La creación de la compositora María de Alvear (1960) resulta, casi siempre, extremadamente difícil de clasificar. Unas obras y otras de un catálogo, el suyo, no excesivamente extenso, se resisten con denuedo a ser encuadradas aquí o allá. Tampoco cabe hablar de forma explícita de períodos o adscripciones estéticas más o menos claras. Desde luego sus discursos siempre han participado del aquí, es decir, es música de su tiempo, del suyo y del nuestro como oyentes, y esto es precisamente advertible por su capacidad de zafarse en la escucha de etiquetados.
Magna Mater (2013) que conoce su fijación en soporte fonográfico en una nueva entrega de la colección que edita el sello
World Edition participa de las fragancias de las mejores obras firmadas por la compositora madrileña, allí donde se encuadran algunas de su partituras más ambiciosas y logradas por su extravagante decantación de esencias:
Asking (2000),
Gran sol alto (2006) y
Equilibrio (2010), entre ellas.
Estrenada el 27 de marzo de 2013 en la Iglesia de la Merced de Cuenca, dentro de su 52 Semana de Música Religiosa, el registro que ahora ve la luz pertenece a la segunda presentación de la obra, el 25 de junio de aquel año en la ciudad de Colonia, exactamente en la Kunststation St. Peter, un templo religioso caracterizado por su esmerada vocación como espacio cultural para la nueva música, algo completamente inédito en una España totalizada por iglesias cuyos órganos reproducen, una y otra vez, las mismas obras del pasado (en el mejor de los casos).
Subtitulada como
“una historia de la intemporalidad”, la pieza está dedicada al padre de la compositora (también de la creadora visual Ana de Alvear), el arquitecto Jaime de Alvear y su pasión por los libros no solo como objetos de conocimiento, también como entidades físicas que hacen rebosar anaqueles. “¿Cuándo comenzó el ser humano a cantar y a entonar para hablar?, ¿de dónde proviene nuestro primer conocimiento?”, son algunas de las preguntas que la autora se hizo antes de iniciar la redacción de una obra que se extiende durante casi 50 minutos.
Con textos escritos en varios idiomas (español y latín entre ellos),
Magna Mater, despojada de la instalación audiovisual de la hermana de la compositora y que pudo verse en su estreno conquense, funciona ejemplarmente en un soporte estrictamente auditivo. Sin ofrecer ninguna dificultad en cuando a lenguaje (toda la obra es tonal), María de Alvear no obstante expresa el contenido con una vehemencia y una insistencia que consigue transmitir a través de una música enroscada que utiliza diferentes planos y un barniz que, en cierta medida, podíamos entroncar con el minimalismo.
Esta cercanía con cierta idea repetitiva no obsta para que, en otros aspectos, la obra vaya por otros derroteros.

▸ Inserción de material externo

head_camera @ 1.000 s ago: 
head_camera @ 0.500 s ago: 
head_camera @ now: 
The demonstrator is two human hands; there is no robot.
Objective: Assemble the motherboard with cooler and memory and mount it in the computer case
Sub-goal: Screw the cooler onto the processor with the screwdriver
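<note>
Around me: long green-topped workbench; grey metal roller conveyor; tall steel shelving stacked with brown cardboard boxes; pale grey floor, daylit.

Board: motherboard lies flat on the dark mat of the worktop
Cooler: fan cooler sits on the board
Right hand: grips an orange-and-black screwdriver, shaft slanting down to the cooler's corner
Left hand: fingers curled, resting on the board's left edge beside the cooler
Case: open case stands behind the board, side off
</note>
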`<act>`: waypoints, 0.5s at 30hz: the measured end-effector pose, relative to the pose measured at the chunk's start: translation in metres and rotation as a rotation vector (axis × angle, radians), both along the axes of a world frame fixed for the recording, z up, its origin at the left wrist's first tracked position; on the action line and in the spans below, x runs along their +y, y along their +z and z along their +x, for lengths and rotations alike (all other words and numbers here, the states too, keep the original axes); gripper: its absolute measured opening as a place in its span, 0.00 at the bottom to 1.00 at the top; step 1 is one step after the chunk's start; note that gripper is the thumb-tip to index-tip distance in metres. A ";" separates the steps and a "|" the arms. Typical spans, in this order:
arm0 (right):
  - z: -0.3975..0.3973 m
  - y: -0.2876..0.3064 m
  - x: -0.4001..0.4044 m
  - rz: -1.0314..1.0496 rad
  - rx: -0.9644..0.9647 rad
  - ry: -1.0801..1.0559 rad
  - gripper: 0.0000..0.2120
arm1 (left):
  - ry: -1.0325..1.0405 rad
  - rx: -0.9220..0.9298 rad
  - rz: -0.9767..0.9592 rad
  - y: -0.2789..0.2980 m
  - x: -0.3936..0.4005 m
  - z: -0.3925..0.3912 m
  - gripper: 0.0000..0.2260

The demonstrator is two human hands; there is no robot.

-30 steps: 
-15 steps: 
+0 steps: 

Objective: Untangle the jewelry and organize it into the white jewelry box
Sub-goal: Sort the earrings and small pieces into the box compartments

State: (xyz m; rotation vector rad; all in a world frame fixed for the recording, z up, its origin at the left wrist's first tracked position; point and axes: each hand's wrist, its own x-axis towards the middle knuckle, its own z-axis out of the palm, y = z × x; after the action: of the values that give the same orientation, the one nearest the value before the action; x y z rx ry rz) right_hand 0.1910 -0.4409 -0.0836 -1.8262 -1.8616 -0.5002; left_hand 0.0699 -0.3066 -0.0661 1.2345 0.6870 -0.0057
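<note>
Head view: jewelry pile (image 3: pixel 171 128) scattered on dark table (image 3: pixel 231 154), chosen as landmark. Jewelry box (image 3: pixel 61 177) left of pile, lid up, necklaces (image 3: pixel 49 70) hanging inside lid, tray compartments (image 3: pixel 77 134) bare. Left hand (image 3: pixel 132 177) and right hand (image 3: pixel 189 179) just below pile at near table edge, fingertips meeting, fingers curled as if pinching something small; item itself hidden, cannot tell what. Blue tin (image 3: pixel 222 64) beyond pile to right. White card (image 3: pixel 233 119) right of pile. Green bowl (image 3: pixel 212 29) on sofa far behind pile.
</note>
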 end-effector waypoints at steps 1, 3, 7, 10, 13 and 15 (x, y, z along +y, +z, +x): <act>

Así la presencia del barítono, Nicholas Isherwood, con entonaciones muy impostadas, de carácter profético, hacen pensar en determinados pasajes vocales de títulos de la heptalogía
LICHT, de Stockhausen, no casualmente el cantante franco-estadounidense fue un estrecho colaborador del inolvidable creador alemán. También adquiere una enorme singularidad la rítmica –fundamental durante todo el desarrollo de la pieza- sustentada en las percusiones (gongs y campanas), en la que espejea un aparente juego exotista muy bien imbricado pero también, he ahí siempre la mayor grandeza de Alvear, de enorme extrañeza.
Hay en toda
Magna Mater –excelentemente armada por las fuerzas del Musikfabrik y Nacho de Paz- una fuerte conciencia de situar al oyente en el espacio sonoro, de acomodarlo al mismo; la habitabilidad (“
spinning sound” o sensación de sonido instalado en el espacio, según la creadora) es una consecuencia casi siempre perseguida en las obras de gran formato (en términos instrumentales y/o temporales) de la madrileña. La música es receptiva a nuestra presencia a poco que nosotros, como escuchantes, estemos dispuestos a participar de lo que, en otros sentidos, parece una celebración, un ritual. No se nos confronta con un lenguaje duro, encriptado; la seducción proviene de la atmósfera, que exuda una profana espiritualidad. A esto insisten también los coros, presos de un neoclásico misticismo, singularmente la escolanía que enuncia distintos años de la historia de la humanidad con una parsimonia y entonación tomada de los famosos niños de San Ildefonso (voces blancas, esas tan presentes en
MONTAG aus LICHT, de nuevo Stockhausen). El impacto de
Magna Mater acaba resultando fastuoso abandonando la audición sin una clara idea valorativa de si sí o si no, pero sí con la firma conciencia y deseo de querer volver a ella en repetidas ocasiones; una conquista que solo alcanzan las obras que nos cuestionan y que consiguen desarmarnos de apriorismos y explicaciones más allá del impacto y el fulgor efímero.